I wanted some self respect back.
I applied for all kinds of jobs.
170 plus job applications to Jobs I had been doing all my career and nothing. No interviews or even a sniff of work.
So I started applying for casual work.
I got a great job with Royal Mail sorting mail. I absolutely loved it. But the contact ended.
I then applied for stores and got a job at HB.
I got a chance at an interview and smashed it. I got a induction date. I was so excited that someone was giving me the opportunity.
I went for the induction because I wanted to be part of something bigger than myself.
I did the first day of training and hated every minute.
Smile to the customers. Make sure the shelves are clean. Make sure the product on the top shelf is facing forward and the price label is centred.
What kind of Orwellian bullshit has I got my self into?
I am a creative person and I want to create. How can I thrive and be true myself under those circumstances.
There a lots of moments in my day where I have to back up my happy moments with actions.
Those moments when I feel like I’m letting everyone down.
Those moments when I feel like a failure and that no one should be with me.
I’m in a vicious cycle. I want to leave because it will be better for my girlfriend. But I don’t want to hurt her. But I also don’t want to hurt our sons.
None of my plans this year have worked out. I promised so much and delivered nothing.
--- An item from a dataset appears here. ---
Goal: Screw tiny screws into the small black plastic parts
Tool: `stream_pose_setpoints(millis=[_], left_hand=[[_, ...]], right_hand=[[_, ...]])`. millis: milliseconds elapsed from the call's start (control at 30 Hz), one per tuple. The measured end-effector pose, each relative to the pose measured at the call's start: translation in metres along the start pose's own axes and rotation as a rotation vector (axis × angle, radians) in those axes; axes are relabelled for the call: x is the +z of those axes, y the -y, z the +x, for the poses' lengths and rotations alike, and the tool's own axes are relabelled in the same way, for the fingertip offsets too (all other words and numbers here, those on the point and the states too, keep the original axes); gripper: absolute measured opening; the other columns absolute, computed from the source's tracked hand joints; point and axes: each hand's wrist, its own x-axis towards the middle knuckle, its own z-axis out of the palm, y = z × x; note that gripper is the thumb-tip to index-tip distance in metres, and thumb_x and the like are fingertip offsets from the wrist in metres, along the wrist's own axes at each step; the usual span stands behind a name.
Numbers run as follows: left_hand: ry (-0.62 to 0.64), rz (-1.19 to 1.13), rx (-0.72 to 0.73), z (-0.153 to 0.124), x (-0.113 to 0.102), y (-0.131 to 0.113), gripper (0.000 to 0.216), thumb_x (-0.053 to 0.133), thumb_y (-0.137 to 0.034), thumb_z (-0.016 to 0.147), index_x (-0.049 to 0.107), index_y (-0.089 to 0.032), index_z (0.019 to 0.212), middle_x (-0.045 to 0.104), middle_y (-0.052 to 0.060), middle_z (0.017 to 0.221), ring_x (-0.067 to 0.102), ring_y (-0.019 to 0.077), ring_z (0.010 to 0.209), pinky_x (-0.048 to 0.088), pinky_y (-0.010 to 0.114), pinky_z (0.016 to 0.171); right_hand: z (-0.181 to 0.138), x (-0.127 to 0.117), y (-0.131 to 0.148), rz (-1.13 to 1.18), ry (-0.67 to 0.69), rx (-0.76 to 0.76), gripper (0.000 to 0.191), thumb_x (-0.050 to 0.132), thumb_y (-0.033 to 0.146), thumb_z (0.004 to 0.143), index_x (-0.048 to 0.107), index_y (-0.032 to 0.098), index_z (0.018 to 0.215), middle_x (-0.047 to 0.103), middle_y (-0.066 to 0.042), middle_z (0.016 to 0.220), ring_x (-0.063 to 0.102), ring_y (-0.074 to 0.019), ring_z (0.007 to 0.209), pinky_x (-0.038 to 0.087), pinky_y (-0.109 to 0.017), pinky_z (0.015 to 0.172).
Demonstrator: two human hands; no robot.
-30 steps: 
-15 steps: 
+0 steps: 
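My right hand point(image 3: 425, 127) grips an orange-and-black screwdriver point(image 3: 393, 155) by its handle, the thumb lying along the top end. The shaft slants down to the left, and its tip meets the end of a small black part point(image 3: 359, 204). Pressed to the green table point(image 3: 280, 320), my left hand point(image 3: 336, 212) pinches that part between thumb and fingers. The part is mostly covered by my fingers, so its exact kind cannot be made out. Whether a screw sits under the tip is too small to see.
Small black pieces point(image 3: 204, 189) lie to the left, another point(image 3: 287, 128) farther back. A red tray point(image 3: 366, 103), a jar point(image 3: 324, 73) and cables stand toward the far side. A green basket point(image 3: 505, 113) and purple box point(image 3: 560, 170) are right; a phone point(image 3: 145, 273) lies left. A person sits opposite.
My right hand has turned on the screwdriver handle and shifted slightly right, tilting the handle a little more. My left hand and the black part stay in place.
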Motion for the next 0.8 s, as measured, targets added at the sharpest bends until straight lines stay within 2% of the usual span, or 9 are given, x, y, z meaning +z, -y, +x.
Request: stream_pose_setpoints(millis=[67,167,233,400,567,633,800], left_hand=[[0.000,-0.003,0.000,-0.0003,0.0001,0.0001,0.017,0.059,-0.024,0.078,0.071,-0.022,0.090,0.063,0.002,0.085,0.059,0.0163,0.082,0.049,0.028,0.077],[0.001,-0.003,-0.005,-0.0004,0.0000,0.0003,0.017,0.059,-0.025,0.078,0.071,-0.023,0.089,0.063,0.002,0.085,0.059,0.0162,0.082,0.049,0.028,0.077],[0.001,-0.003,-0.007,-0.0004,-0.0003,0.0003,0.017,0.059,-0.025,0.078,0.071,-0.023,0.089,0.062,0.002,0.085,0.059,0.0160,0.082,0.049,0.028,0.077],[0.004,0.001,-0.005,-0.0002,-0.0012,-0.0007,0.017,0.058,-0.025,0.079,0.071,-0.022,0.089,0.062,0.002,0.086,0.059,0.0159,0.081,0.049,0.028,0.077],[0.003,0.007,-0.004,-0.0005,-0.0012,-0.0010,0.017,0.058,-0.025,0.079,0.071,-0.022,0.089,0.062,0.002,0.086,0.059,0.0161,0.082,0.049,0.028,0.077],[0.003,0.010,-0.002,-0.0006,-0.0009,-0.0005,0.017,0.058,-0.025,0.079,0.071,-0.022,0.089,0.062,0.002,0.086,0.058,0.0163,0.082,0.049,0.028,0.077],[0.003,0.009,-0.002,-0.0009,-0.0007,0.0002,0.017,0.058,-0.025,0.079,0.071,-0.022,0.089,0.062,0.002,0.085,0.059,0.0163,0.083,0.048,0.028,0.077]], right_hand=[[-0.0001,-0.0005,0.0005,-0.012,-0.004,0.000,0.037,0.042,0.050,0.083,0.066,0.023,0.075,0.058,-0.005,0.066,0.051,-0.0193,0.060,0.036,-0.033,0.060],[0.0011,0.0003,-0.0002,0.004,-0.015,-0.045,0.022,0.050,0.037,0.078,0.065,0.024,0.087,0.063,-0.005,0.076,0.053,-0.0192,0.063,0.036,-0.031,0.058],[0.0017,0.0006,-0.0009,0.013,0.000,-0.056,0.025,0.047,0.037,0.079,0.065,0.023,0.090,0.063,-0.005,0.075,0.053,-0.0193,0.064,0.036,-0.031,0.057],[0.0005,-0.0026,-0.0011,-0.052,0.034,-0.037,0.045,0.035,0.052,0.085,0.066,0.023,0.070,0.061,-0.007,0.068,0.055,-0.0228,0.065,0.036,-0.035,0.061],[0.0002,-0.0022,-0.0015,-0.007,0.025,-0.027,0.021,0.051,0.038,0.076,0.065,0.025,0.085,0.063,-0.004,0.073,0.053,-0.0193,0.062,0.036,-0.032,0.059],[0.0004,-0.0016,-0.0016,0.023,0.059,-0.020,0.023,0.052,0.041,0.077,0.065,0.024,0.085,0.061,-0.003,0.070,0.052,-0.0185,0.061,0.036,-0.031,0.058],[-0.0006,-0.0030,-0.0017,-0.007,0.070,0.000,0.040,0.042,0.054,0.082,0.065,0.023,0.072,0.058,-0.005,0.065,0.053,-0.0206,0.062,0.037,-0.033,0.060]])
My illness has gotten worse and everything I try just makes me more ill because I feel useless. What do I do and where do I go?
I just feel overwhelmed. I have so much I want to do and my head is spinning with it all.
I want to be successful in my own way. Just having enough to pay for the van and eating. But sharing my life and experience with people.
It seems that all I do is talk and nothing happens.
I am working really hard to make something of my life and my art, but seem to be going round in circles.
I just want to find a place in this craziness for myself and my mental health.
My mental health is like a sleeping monster. You dare not wake it because it will rip your head off, chew it and spit out the bones. But it protects you from anyone else getting near too. So nothing can hurt you. All you have to do is tell them about it.
My mental mantas health makes me look like a liar. I say what I feel, hope for and want but nothing happens and it stops me in my tracks. People on the outside see failure, lies and deceit.